What Gemini Actually Parses Each document gets sent to Gemini with a structured prompt that asks for a JSON response conforming to this schema:
{ “document_type”: “Receipt | EOB | Unknown”, “line_items”: [ { “appointment_date”: “YYYY-MM-DD”, “payment_date”: “YYYY-MM-DD”, “patient_name”: “string”, “provider_name”: “string”, “description”: “string”, “category”: “Doctor | Vision | Prescription | …”, “amount”: “125.00”, “card_last4”: “string”, “additional_notes”: “string”, “flag_for_review”: true } ] }
The category list is constrained to a fixed set of HSA-eligible categories. Multi-service-date documents produce multiple line items. Unknown documents (the inevitable logo attachment that slips past the size filter) get flagged with a note about what Gemini thinks it is.
In practice the parsing accuracy is high. Medical billing documents are fairly standardized. The main failure mode is handwritten receipts or poorly-formatted provider portals, which Gemini usually handles but flags appropriately.
The Setup Setup takes about 10 minutes and is guided by a sidebar control panel inside Google Sheets:
- Get a free Gemini API key from Google AI Studio
- Open the sheet, paste your API key into the sidebar
- Create or link a Google Drive folder for receipt storage
- Optionally enter your family’s last name(s) for patient name normalization
- Click “Install Triggers” — the four time-based triggers are registered automatically
After that, add yourname+HSAForwarding@gmail.com to your Gmail contacts as “HSA Forwarding” so it’s easy to select when forwarding emails.

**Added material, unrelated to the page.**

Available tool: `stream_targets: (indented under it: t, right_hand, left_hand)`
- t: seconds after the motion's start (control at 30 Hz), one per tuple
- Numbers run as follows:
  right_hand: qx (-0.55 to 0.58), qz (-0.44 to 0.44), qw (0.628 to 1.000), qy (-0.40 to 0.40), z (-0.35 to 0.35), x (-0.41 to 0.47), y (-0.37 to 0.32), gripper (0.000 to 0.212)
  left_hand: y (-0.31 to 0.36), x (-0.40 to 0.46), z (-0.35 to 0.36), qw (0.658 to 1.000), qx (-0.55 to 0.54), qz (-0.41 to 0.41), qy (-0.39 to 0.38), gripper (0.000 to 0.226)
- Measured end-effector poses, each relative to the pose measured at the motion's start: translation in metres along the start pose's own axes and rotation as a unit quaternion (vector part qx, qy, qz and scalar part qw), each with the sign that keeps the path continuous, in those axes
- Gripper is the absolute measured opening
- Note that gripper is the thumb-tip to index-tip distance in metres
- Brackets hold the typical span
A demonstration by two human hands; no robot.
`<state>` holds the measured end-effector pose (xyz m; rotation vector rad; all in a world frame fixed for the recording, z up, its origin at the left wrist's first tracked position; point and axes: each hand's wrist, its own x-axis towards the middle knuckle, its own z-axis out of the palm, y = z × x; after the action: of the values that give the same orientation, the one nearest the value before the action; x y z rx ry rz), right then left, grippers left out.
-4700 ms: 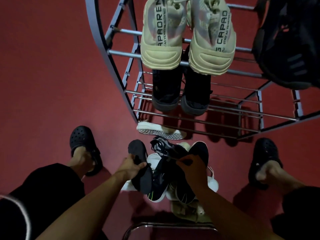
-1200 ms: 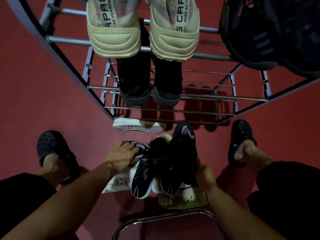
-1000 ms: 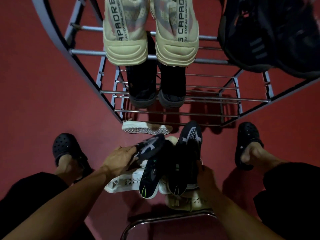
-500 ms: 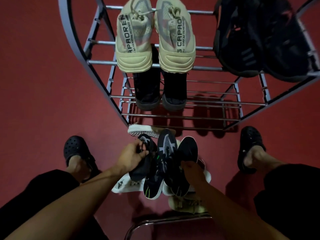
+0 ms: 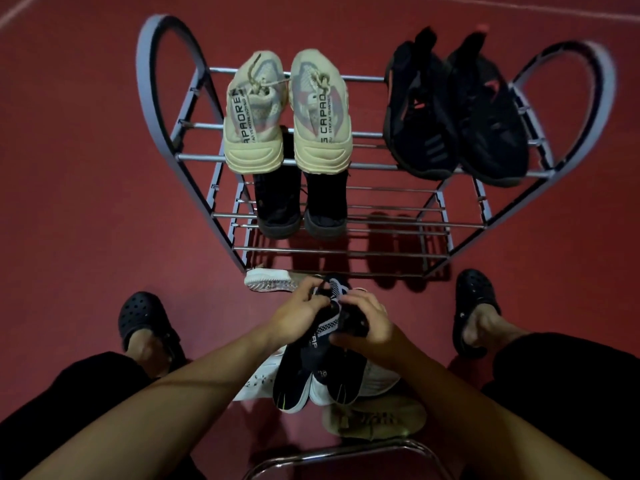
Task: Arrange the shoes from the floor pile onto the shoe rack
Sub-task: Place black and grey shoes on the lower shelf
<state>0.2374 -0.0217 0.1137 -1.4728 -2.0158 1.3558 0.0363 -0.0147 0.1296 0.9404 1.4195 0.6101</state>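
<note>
Floor (image 5: 86,202): red, bare around the work area. Person seated, a black clog on each foot.

Shoe rack (image 5: 346,233): metal bars, arched ends, at 12 o'clock from the hands. Top tier holds a beige pair (image 5: 287,112) at its left half and a black pair (image 5: 457,112) at its right half. Middle tier holds a dark pair (image 5: 301,206) under the beige one; the rest of that tier, toward 3 o'clock, is bare bars. Bottom tier looks bare.

Floor pile (image 5: 346,386): between the feet, just in front of the rack. A white sole lies at its 11 o'clock edge, white shoes beneath, an olive shoe at 6 o'clock.

Black shoes (image 5: 329,341), dark knit with white soles: toes hang toward 6 o'clock. Left hand (image 5: 298,317) and right hand (image 5: 367,327) both have fingers curled closed on the heel ends, hands nearly touching. Whether each hand has its own shoe I cannot tell.

Judgement: step in hand is lifting this pair clear of the pile. To do well: keep one shoe per hand, lift straight up so laces do not drag the white shoes, turn the shoes level, set soles across two bars in the middle tier gap, side by side, matching the shelved pairs.
</note>
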Motion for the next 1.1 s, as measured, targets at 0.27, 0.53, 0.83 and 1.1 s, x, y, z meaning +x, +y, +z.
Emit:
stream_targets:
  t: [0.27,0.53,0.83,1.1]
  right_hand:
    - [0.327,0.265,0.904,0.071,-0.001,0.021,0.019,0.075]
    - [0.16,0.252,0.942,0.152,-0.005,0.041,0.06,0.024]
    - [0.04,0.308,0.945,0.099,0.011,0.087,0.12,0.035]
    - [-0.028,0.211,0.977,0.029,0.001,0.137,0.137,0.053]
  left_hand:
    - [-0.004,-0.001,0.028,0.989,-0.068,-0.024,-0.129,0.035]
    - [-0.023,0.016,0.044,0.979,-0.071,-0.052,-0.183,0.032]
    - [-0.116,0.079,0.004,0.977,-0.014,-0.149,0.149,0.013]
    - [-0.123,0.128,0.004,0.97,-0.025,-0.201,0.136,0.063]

What It Doesn’t Do A few honest caveats:
It doesn’t file your taxes or guarantee IRS compliance. This is a documentation and organization tool. What constitutes a qualified HSA expense is a tax question — consult a tax advisor if you’re unsure whether something qualifies.
It doesn’t handle receipts you’ve already paid by the time you set it up. There’s a manual backfill function in the Advanced panel that processes all existing files in your Drive folder, but you’d need to get those files there first.
Gemini occasionally misreads documents. The flag-for-review column exists for a reason. Treat anything flagged as needing manual verification before you rely on it. It’s a power-user tool. If the words “Google Apps Script” and “API key” don’t mean anything to you, the setup will be friction. I’ve tried to minimize this with the sidebar UI, but this isn’t a consumer app.
Getting the Code The full source — Code.gs and Sidebar.html — is available on GitHub: github.com/tylerclass/hsa-wizard
The README has complete setup instructions. If you run into issues, open an issue on the repo.
One Last Thing The HSA “pay and hold” strategy only works if you actually keep the receipts. The friction of maintaining documentation is exactly why most people don’t do it. This system removes that friction completely — forward the email, it’s logged. That’s the whole job.
If you’re already maxing your HSA and investing it, this is the missing piece.